Line by line, give the data again exactly as it appears.

DATA.
-.-.-

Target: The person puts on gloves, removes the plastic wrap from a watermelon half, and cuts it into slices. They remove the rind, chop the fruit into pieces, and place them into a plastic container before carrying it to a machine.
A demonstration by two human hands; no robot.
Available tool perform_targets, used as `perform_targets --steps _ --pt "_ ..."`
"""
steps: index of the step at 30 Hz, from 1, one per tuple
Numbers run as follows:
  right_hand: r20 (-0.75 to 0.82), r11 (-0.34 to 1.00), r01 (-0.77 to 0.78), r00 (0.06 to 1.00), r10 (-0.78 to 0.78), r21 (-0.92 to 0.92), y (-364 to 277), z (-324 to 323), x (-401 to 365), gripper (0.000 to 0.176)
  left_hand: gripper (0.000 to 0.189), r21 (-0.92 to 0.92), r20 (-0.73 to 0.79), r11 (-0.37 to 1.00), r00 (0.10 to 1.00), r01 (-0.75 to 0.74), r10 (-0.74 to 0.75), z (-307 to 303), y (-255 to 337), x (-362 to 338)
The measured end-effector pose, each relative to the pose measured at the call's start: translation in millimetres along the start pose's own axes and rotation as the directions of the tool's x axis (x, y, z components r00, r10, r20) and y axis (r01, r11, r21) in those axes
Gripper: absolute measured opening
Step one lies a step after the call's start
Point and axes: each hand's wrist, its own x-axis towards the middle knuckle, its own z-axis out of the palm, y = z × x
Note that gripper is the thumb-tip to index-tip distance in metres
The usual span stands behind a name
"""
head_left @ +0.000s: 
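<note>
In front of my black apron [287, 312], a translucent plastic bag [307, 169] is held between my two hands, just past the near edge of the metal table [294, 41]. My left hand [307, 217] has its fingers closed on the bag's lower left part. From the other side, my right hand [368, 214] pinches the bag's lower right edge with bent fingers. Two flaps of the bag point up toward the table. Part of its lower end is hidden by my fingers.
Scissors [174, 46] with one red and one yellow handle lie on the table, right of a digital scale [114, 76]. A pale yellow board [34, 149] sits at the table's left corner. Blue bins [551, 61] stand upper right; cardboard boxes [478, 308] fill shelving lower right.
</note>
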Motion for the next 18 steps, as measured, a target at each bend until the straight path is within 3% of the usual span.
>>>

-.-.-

OUTPUT OF THE EXERCISE.
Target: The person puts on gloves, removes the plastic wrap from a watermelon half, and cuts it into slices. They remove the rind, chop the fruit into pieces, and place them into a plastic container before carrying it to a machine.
A demonstration by two human hands; no robot.
Available tool perform_targets, used as `perform_targets --steps _ --pt "_ ..."`
"""
steps: index of the step at 30 Hz, from 1, one per tuple
Numbers run as follows:
  right_hand: r20 (-0.75 to 0.82), r11 (-0.34 to 1.00), r01 (-0.77 to 0.78), r00 (0.06 to 1.00), r10 (-0.78 to 0.78), r21 (-0.92 to 0.92), y (-364 to 277), z (-324 to 323), x (-401 to 365), gripper (0.000 to 0.176)
  left_hand: gripper (0.000 to 0.189), r21 (-0.92 to 0.92), r20 (-0.73 to 0.79), r11 (-0.37 to 1.00), r00 (0.10 to 1.00), r01 (-0.75 to 0.74), r10 (-0.74 to 0.75), z (-307 to 303), y (-255 to 337), x (-362 to 338)
The measured end-effector pose, each relative to the pose measured at the call's start: translation in millimetres along the start pose's own axes and rotation as the directions of the tool's x axis (x, y, z components r00, r10, r20) and y axis (r01, r11, r21) in those axes
Gripper: absolute measured opening
Step one lies a step after the call's start
Point and axes: each hand's wrist, its own x-axis towards the middle knuckle, its own z-axis out of the palm, y = z × x
Note that gripper is the thumb-tip to index-tip distance in metres
The usual span stands behind a name
"""
head_left @ +0.000s: 
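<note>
In front of my black apron [287, 312], a translucent plastic bag [307, 169] is held between my two hands, just past the near edge of the metal table [294, 41]. My left hand [307, 217] has its fingers closed on the bag's lower left part. From the other side, my right hand [368, 214] pinches the bag's lower right edge with bent fingers. Two flaps of the bag point up toward the table. Part of its lower end is hidden by my fingers.
Scissors [174, 46] with one red and one yellow handle lie on the table, right of a digital scale [114, 76]. A pale yellow board [34, 149] sits at the table's left corner. Blue bins [551, 61] stand upper right; cardboard boxes [478, 308] fill shelving lower right.
</note>
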Motion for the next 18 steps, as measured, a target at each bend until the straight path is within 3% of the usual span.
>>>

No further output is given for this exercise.